Cette rigueur dans le suivi rejoint la logique developpee dans les erreurs de bankroll les plus courantes : la plupart des catastrophes financieres au poker ou au casino ne viennent pas d'un manque de connaissance theorique, mais d'un manque de suivi rigoureux au quotidien qui laisse les biais psychologiques prendre le dessus.
Un joueur qui connait sa bankroll au buy-in pres, en temps reel, prend systematiquement de meilleures decisions qu'un joueur qui "sent" a peu pres ou il en est. La precision n'est pas un detail administratif, c'est un outil de discipline.
FAQ
Combien de buy-ins faut-il vraiment pour jouer des MTT serieusement ?
Entre 50 buy-ins pour un joueur experimente avec un edge confirme et 100 a 150 buy-ins pour un joueur qui debute ou qui joue des champs tres larges. Plus le champ est grand et plus votre echantillon de resultats est petit, plus la marge de securite doit etre importante.
Est-ce que les re-entries changent le calcul de bankroll ?
Oui, significativement. Le cout reel moyen d'un tournoi re-entry depasse souvent le simple buy-in affiche, car beaucoup de joueurs se re-inscrivent une ou deux fois. Comptez large et suivez votre cout reel moyen par tournoi plutot que le prix d'inscription seul.

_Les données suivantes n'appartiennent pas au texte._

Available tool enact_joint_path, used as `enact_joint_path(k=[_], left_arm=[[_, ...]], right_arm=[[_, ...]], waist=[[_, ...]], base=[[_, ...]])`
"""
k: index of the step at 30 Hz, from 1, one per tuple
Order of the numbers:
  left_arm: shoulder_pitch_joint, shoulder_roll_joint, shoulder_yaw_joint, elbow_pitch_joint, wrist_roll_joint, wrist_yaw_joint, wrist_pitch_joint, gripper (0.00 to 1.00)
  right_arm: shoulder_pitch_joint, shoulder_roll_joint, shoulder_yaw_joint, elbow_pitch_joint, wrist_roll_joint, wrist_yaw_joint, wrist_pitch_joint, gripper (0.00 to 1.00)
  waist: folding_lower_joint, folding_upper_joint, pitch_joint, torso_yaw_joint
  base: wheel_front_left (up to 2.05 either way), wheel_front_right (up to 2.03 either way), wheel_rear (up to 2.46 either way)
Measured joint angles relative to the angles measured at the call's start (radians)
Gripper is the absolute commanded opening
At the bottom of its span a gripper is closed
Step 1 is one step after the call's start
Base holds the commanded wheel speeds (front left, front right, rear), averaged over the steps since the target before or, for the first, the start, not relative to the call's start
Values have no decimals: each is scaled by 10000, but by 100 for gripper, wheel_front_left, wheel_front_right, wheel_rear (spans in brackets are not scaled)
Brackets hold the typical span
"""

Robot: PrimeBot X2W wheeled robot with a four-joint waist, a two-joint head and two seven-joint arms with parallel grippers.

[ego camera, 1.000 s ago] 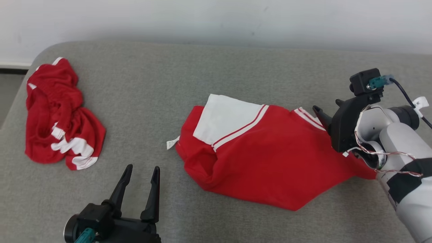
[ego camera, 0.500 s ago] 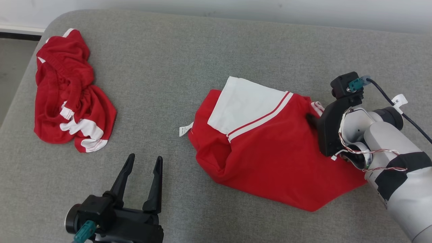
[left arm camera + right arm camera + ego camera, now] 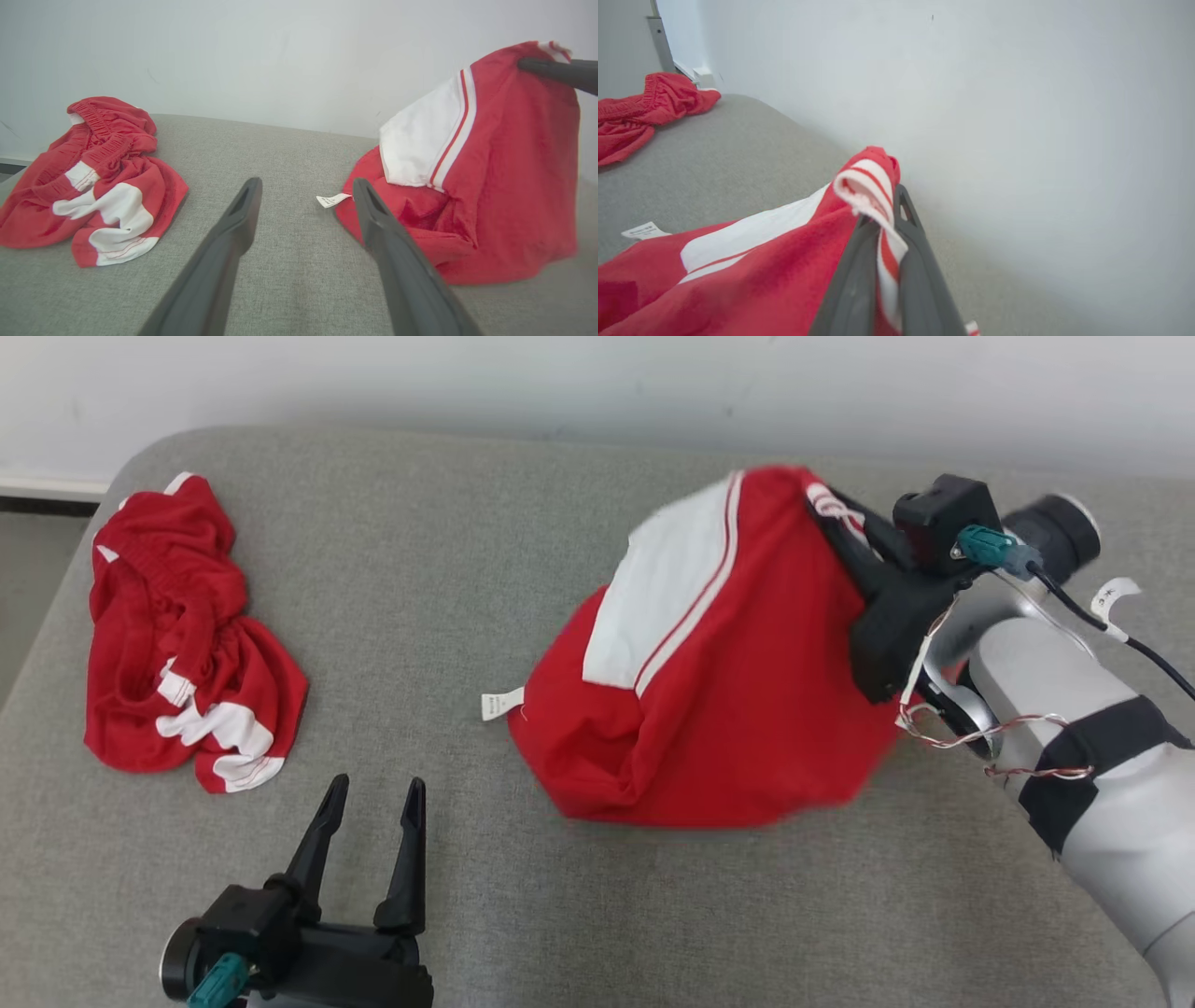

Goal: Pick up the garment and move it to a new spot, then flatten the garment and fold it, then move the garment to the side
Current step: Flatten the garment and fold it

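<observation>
While the right end effector (image 3: 826,509) is closed tightly on a striped edge (image 3: 871,186) of the red garment (image 3: 738,709), this corner stands raised above the grey table (image 3: 467,541). In the right wrist view the two dark fingers press together, with the red and white striped cloth pinched between them and folding over their tips. From this high corner the garment hangs down like a small tent, and its lower part rests on the table, right of the middle in the head view. A white panel (image 3: 653,588) with a thin red line along its border faces the left side of the garment. A small white label (image 3: 501,704) sticks out from the lower left edge of the garment and lies flat on the table. The lower right edge of the cloth looks blurred.

The left end effector (image 3: 375,789) is low at the near left part of the table, with its fingers spread wide and nothing between them. It is apart from the garment, which lies to its right.

A second red garment (image 3: 177,635) with white parts lies crumpled at the far left end of the table, well apart from the first one. Behind the table there is a pale wall (image 3: 467,383).
</observation>
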Motion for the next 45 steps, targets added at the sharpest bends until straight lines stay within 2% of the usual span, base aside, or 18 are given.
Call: enact_joint_path(k=[3,6,11,16,17,18,19,26,31,34,39,45], left_arm=[[155,2,113,12,44,0,0,100],[245,2,198,21,96,-4,0,100],[425,4,261,38,96,2,0,100],[631,2,366,38,98,40,0,100],[657,-4,399,40,102,40,0,100],[695,-2,435,46,111,38,2,100],[734,4,464,52,115,38,0,100],[830,2,520,94,169,31,0,100],[1049,0,545,123,167,35,0,100],[1141,0,541,140,167,27,0,100],[1142,2,451,240,203,-50,0,100],[1103,0,291,257,336,-134,0,100]], right_arm=[[-204,136,192,150,-430,0,-1310,0],[1,132,339,290,-905,0,-1906,0],[1592,-240,180,700,-911,0,-1988,0],[3133,-566,-564,1421,-805,0,-2000,0],[3405,-579,-805,1620,-742,0,-2013,15],[3645,-564,-1057,1864,-644,0,-1977,41],[3870,-550,-1313,2102,-571,0,-1975,100],[4653,-322,-2303,2527,-253,0,-1919,100],[4785,-299,-2953,1916,-169,0,-1697,100],[4720,-148,-3001,1480,-13,0,-1041,100],[4288,151,-2631,863,600,0,721,100],[3334,104,-2311,742,1239,0,2209,100]], waist=[[-1,-1,-218,-130],[-1,0,-480,-364],[-1,-1,-764,-704],[-1,-1,-999,-1119],[-1,0,-1046,-1204],[-2,-1,-1093,-1284],[-2,-1,-1141,-1361],[-2,-1,-1471,-1702],[-1,-2,-1768,-1933],[-1,-2,-1852,-1996],[-1,-1,-1799,-1876],[0,-1,-1564,-1538]], base=[[0,0,0],[0,0,0],[0,0,0],[0,0,0],[0,0,0],[0,0,0],[0,0,0],[0,0,0],[0,0,0],[0,0,0],[0,0,0],[0,0,0]])
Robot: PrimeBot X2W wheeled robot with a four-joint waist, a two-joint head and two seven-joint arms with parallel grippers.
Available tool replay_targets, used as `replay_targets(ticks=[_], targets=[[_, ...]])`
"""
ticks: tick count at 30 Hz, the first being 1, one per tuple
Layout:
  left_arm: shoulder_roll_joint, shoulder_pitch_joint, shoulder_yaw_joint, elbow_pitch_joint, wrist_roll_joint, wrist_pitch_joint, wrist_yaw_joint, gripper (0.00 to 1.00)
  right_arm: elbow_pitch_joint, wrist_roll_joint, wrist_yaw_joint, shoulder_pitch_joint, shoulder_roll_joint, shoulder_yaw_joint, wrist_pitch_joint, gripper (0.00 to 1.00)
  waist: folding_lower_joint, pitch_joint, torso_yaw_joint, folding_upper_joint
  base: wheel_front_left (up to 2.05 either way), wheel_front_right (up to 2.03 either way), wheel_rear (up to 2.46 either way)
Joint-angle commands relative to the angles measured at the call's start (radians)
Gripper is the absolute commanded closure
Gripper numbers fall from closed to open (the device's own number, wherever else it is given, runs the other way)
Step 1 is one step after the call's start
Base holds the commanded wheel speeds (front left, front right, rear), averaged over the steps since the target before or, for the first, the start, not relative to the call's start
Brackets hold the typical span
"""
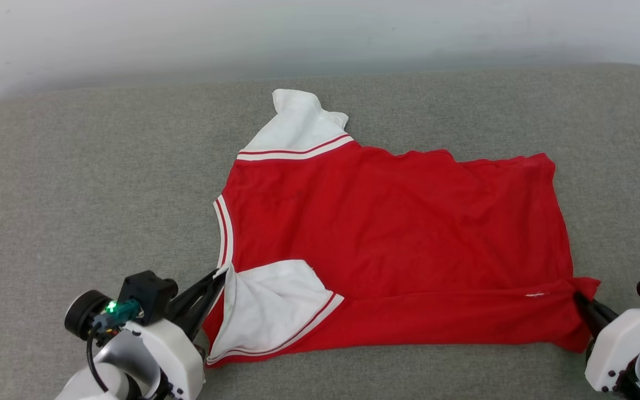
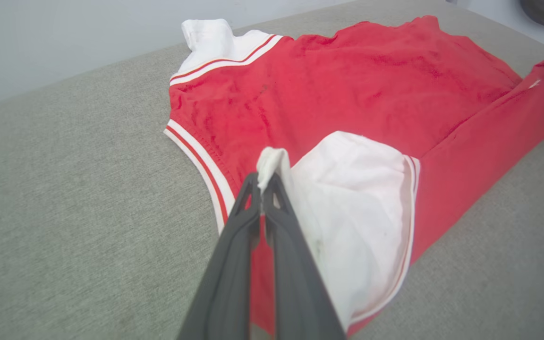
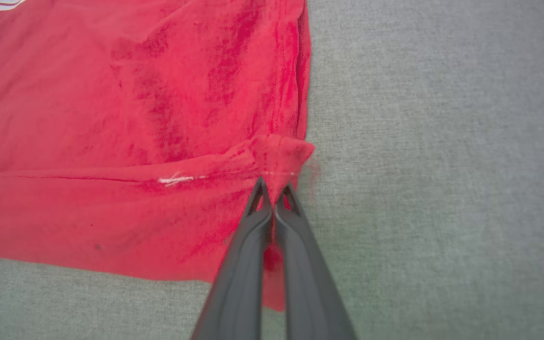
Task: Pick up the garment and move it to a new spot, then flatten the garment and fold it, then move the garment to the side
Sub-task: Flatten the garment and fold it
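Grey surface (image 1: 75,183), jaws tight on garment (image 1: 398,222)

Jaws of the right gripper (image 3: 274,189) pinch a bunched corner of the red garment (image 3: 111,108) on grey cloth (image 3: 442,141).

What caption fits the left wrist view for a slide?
The left gripper pinches the red T-shirt by its white sleeve.
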State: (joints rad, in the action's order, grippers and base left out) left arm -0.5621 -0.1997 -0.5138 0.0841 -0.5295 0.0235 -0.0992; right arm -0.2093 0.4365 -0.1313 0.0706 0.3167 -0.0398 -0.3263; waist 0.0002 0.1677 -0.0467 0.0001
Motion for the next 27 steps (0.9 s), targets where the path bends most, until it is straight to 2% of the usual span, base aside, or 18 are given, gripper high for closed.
replay_targets(ticks=[1, 7, 8, 9, 14, 18, 23, 27], targets=[[0.004, -0.021, -0.005, 0.013, 0.007, 0.004, -0.005, 1.00, -0.010, -0.009, 0.001, 0.020, -0.002, 0.003, 0.004, 1.00, -0.0002, 0.003, -0.002, -0.0001, 0.00, 0.00, 0.00], [0.019, -0.090, -0.053, 0.132, 0.021, -0.003, -0.020, 1.00, -0.063, -0.020, 0.001, 0.060, -0.002, 0.029, 0.010, 1.00, -0.0002, 0.014, -0.008, -0.0001, 0.00, 0.00, 0.00], [0.021, -0.101, -0.058, 0.149, 0.029, 0.005, -0.021, 0.51, -0.071, -0.020, 0.001, 0.063, -0.001, 0.039, 0.003, 0.77, -0.0002, 0.015, -0.009, -0.0001, 0.00, 0.00, 0.00], [0.028, -0.111, -0.061, 0.171, 0.032, 0.012, -0.021, 0.00, -0.078, -0.015, 0.001, 0.067, -0.003, 0.043, 0.005, 0.00, -0.0002, 0.014, -0.011, -0.0001, 0.00, 0.00, 0.00], [0.060, -0.130, -0.059, 0.256, 0.037, 0.061, -0.003, 0.00, -0.090, -0.036, 0.001, 0.087, -0.001, 0.038, 0.047, 0.00, -0.0002, -0.002, -0.014, -0.0001, 0.00, 0.00, 0.00], [0.085, -0.082, -0.020, 0.274, -0.005, 0.121, 0.030, 0.00, -0.057, -0.057, 0.001, 0.074, 0.016, 0.085, 0.051, 0.00, -0.0002, -0.035, -0.022, -0.0001, 0.00, 0.00, 0.00], [0.088, 0.001, 0.039, 0.211, -0.055, 0.173, 0.091, 0.00, 0.019, -0.076, 0.001, 0.025, 0.031, 0.079, 0.035, 0.00, -0.0002, -0.067, -0.020, -0.0001, 0.00, 0.00, 0.00], [0.079, 0.087, 0.069, 0.118, -0.089, 0.175, 0.140, 0.00, 0.082, -0.099, 0.001, -0.031, 0.011, 0.042, -0.036, 0.00, -0.0002, -0.079, -0.016, -0.0001, 0.00, 0.00, 0.00]])
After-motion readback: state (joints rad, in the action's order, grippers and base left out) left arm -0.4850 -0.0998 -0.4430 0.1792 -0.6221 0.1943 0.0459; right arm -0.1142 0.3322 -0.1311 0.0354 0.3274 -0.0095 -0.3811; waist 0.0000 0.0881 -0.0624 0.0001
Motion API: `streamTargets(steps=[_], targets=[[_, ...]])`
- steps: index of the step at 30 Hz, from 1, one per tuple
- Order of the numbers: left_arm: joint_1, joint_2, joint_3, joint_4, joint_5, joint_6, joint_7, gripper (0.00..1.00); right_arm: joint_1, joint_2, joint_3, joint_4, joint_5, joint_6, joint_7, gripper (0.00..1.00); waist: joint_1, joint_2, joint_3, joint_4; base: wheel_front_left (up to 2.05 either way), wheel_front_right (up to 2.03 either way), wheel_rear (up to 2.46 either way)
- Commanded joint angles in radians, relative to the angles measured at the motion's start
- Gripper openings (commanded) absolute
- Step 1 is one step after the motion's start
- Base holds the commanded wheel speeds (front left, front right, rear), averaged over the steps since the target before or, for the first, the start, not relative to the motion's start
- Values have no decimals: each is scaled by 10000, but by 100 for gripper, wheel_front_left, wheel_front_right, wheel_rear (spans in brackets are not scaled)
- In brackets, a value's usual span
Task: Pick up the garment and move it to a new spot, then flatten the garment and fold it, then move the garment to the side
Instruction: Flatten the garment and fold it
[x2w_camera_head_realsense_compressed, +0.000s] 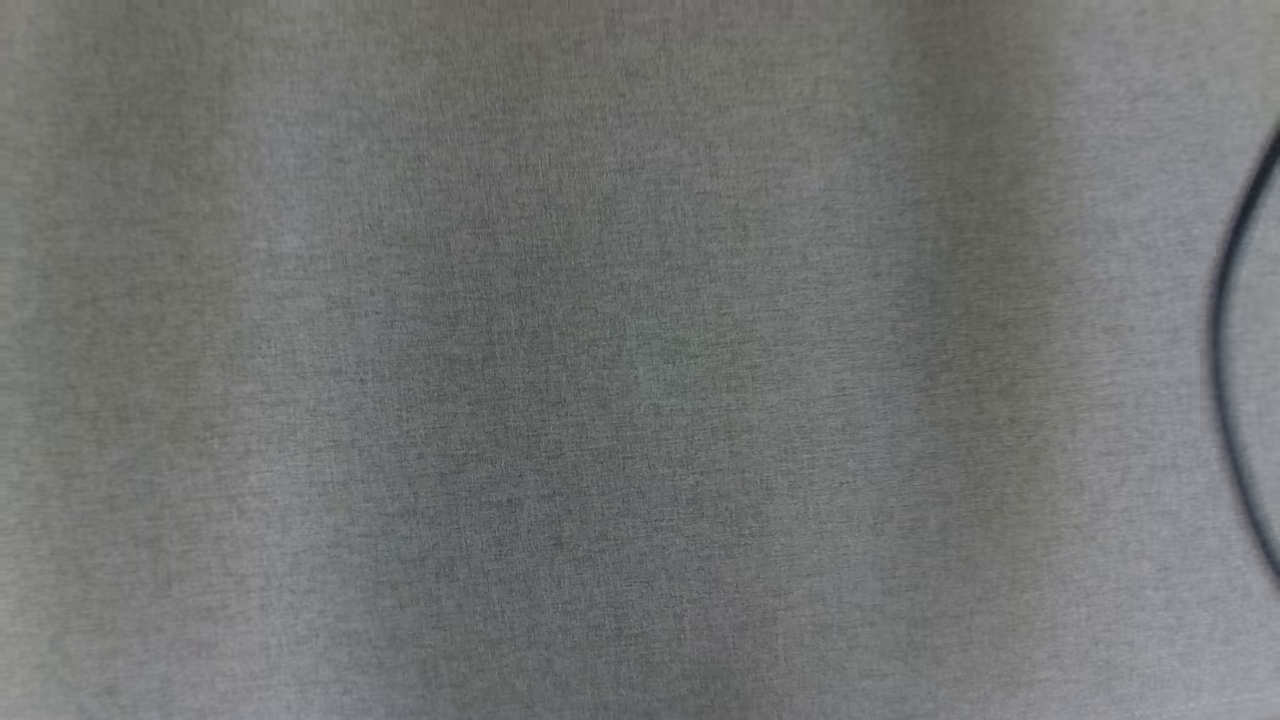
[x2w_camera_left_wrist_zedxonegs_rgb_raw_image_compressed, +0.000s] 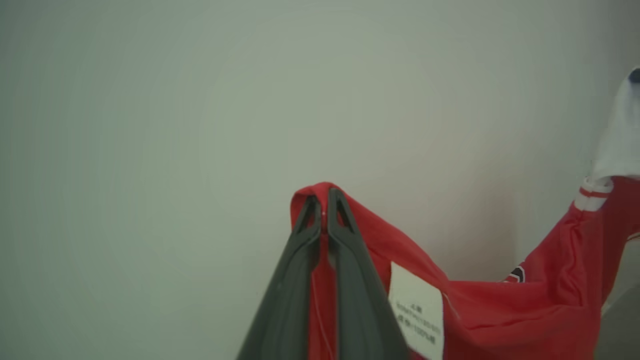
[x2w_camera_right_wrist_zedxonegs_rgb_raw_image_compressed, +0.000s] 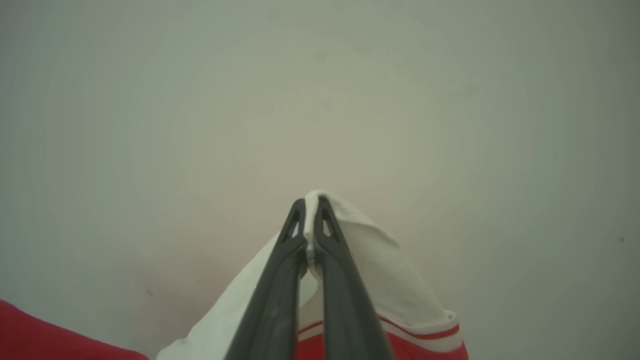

Un downswing de plusieurs mois signifie-t-il que je dois changer de strategie ?
Pas necessairement. La variance des MTT est enorme et des downswings de 2 a 6 mois sont statistiquement normaux, meme pour des joueurs rentables. Le signal a surveiller n'est pas la duree du downswing mais la qualite objective de vos decisions a la table.
Quand faut-il descendre de niveau (move down) ?
Quand votre bankroll passe sous le seuil de buy-ins minimum pour le niveau actuel, quand le stress financier degrade objectivement vos decisions, ou quand l'anxiete vous empeche de jouer votre volume habituel. Ce n'est pas un echec, c'est une gestion de risque normale.
Le staking est-il une bonne solution pour reduire la variance ?
Oui, vendre une partie de son action permet de reduire l'exposition individuelle a la variance tout en gardant acces a des buy-ins plus eleves. C'est une pratique courante chez les joueurs qui visent des tournois a fort prix d'entree sans bankroll personnelle suffisante.
Faut-il traiter les tournois bounty differemment pour la bankroll ?
Il vaut mieux les traiter avec la meme rigueur que les tournois classiques, sans reduire la marge de securite. Les primes immediates lissent legerement les resultats a court terme mais ne changent pas l'amplitude globale de la variance sur le format.
Rappel important : aucune methode de gestion de bankroll ne garantit un profit. Les tournois de poker restent des jeux a forte variance ou meme les joueurs les plus solides peuvent connaitre de longues periodes de pertes. Jouez toujours avec un budget que vous pouvez vous permettre de perdre, et le casino, comme la table de poker, reste structurellement avantage sur le tres long terme pour les jeux non-skill. Gardez le controle de votre temps et de votre argent.